Output exactly the lines below, starting with the line that has "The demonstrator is" and going on through the line that has "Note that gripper", both included, and no other lines.

========================================================================

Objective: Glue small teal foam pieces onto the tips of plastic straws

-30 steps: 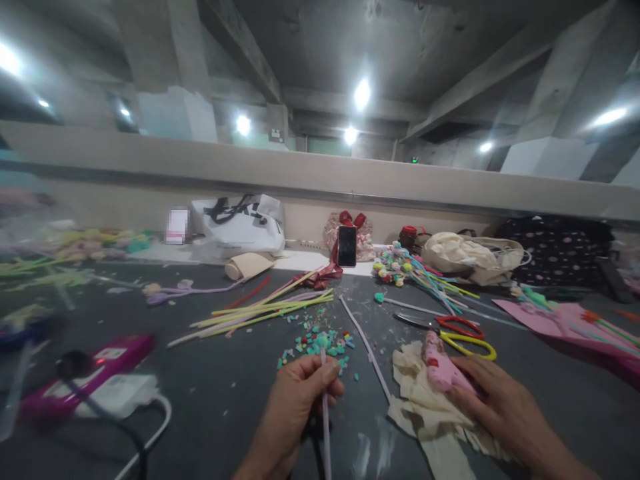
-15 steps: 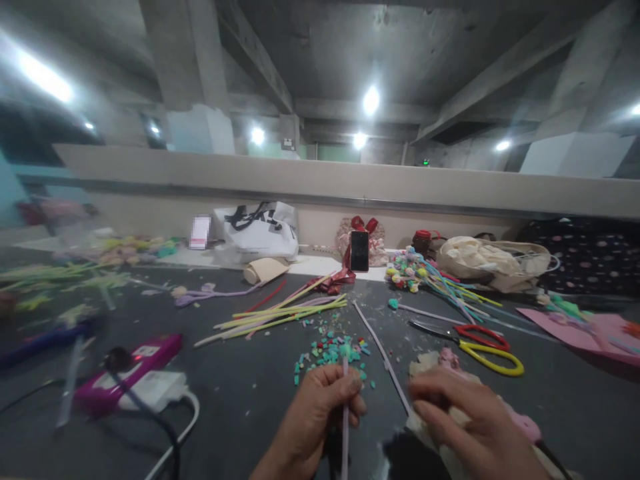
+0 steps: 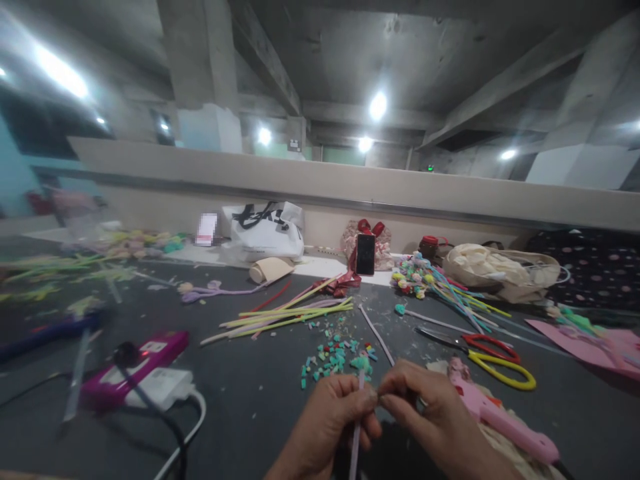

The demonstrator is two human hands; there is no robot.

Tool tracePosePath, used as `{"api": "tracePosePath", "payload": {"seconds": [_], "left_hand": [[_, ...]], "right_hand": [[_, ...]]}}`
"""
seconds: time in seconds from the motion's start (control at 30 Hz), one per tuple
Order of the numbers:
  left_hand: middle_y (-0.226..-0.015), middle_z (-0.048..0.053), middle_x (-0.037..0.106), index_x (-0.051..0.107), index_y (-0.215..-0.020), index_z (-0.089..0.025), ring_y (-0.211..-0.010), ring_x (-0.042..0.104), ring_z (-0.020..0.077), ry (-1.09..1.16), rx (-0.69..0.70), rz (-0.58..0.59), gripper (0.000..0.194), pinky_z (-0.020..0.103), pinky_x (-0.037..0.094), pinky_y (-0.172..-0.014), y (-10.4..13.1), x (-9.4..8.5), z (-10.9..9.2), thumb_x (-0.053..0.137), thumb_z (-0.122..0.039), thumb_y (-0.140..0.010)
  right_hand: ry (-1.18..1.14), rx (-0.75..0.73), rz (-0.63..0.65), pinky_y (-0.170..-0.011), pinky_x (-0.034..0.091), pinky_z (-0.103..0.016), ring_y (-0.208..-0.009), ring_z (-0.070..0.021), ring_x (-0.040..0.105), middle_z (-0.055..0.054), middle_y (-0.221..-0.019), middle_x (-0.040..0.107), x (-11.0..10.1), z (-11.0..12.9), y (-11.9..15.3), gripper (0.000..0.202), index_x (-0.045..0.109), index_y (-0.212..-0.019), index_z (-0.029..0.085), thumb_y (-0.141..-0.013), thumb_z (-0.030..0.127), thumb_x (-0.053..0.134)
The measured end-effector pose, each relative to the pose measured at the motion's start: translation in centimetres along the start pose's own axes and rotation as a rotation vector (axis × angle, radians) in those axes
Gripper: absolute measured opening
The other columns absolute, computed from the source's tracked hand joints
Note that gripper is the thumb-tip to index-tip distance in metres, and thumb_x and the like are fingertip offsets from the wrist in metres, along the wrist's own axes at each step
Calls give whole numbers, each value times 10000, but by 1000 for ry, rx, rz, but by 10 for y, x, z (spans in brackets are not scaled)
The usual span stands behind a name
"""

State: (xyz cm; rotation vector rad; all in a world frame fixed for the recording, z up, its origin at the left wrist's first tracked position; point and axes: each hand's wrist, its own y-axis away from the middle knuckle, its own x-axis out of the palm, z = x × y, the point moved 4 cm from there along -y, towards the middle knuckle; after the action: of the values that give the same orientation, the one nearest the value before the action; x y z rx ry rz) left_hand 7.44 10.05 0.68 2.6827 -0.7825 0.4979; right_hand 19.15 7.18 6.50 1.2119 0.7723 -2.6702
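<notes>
A: Quick, where do we put the stick?
B: We have the lilac stick (image 3: 356, 440) in the left hand (image 3: 340, 413), near the middle of the worktop (image 3: 240, 407). It's roughly upright, with the teal tuft (image 3: 361, 363) at its top, just above the thumb.
A: Left fingers?
B: Closed round the stick, thumb pressed on it just below the tuft.
A: Right?
B: We see the right hand (image 3: 430, 407) right beside the left thumb, fingertips drawn narrow. We can't tell if anything small sits between them, or if the two hands touch.
A: Handling?
B: We'd judge it light, thin and a bit bendy, fuzzy rather than slippery. The tuft looks like the fragile part, so we'd hold the stem close under it and keep pressure off the top.
A: Around it?
B: We log loose teal bits (image 3: 330, 359) beyond the left hand, a few other colours mixed in. The pink glue gun (image 3: 505, 417) lies on a crumpled cloth (image 3: 523, 460) beside the right hand, with scissors (image 3: 463, 344) farther off, blades slightly apart.
</notes>
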Motion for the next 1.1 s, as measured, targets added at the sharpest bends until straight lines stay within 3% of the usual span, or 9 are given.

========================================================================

> [Response]
The demonstrator is two human hands; there is no robot.

Tool tracePosePath, used as `{"api": "tracePosePath", "payload": {"seconds": [_], "left_hand": [[_, ...]], "right_hand": [[_, ...]]}}`
"""
seconds: time in seconds from the motion's start (control at 30 Hz), one per tuple
Order of the numbers:
  left_hand: middle_y (-0.226..-0.015), middle_z (-0.048..0.053), middle_x (-0.037..0.106), index_x (-0.051..0.107), index_y (-0.215..-0.020), index_z (-0.089..0.025), ring_y (-0.211..-0.010), ring_x (-0.042..0.104), ring_z (-0.020..0.077), ry (-1.09..1.16), rx (-0.69..0.70), rz (-0.58..0.59), gripper (0.000..0.194), pinky_z (-0.020..0.103), pinky_x (-0.037..0.094), pinky_y (-0.172..-0.014), y (-10.4..13.1), x (-9.4..8.5), z (-10.9..9.2), thumb_x (-0.053..0.137), thumb_z (-0.122..0.039), thumb_y (-0.140..0.010)
  right_hand: ry (-1.18..1.14), rx (-0.75..0.73), rz (-0.63..0.65), pinky_y (-0.170..-0.011), pinky_x (-0.034..0.091), pinky_z (-0.103..0.016), ring_y (-0.208..-0.009), ring_z (-0.070..0.021), ring_x (-0.040..0.105), middle_z (-0.055..0.054), middle_y (-0.221..-0.019), middle_x (-0.040..0.107), x (-11.0..10.1), z (-11.0..12.9), y (-11.9..15.3), gripper (0.000..0.202), index_x (-0.045..0.109), index_y (-0.212..-0.019), index_z (-0.029..0.085), thumb_y (-0.141..-0.013), thumb_z (-0.030..0.127), thumb_x (-0.053..0.134)
The measured end-effector pose, each relative to the pose measured at the motion's start: translation in centimetres along the start pose's own axes and rotation as a rotation vector (axis × angle, radians) in those axes
Gripper: absolute measured opening
The other columns absolute, computed from the source's tracked hand joints
Note that gripper is the thumb-tip to index-tip distance in metres, and thumb_x and the like are fingertip offsets from the wrist in metres, along the wrist's own axes at each step

The exercise has been finished.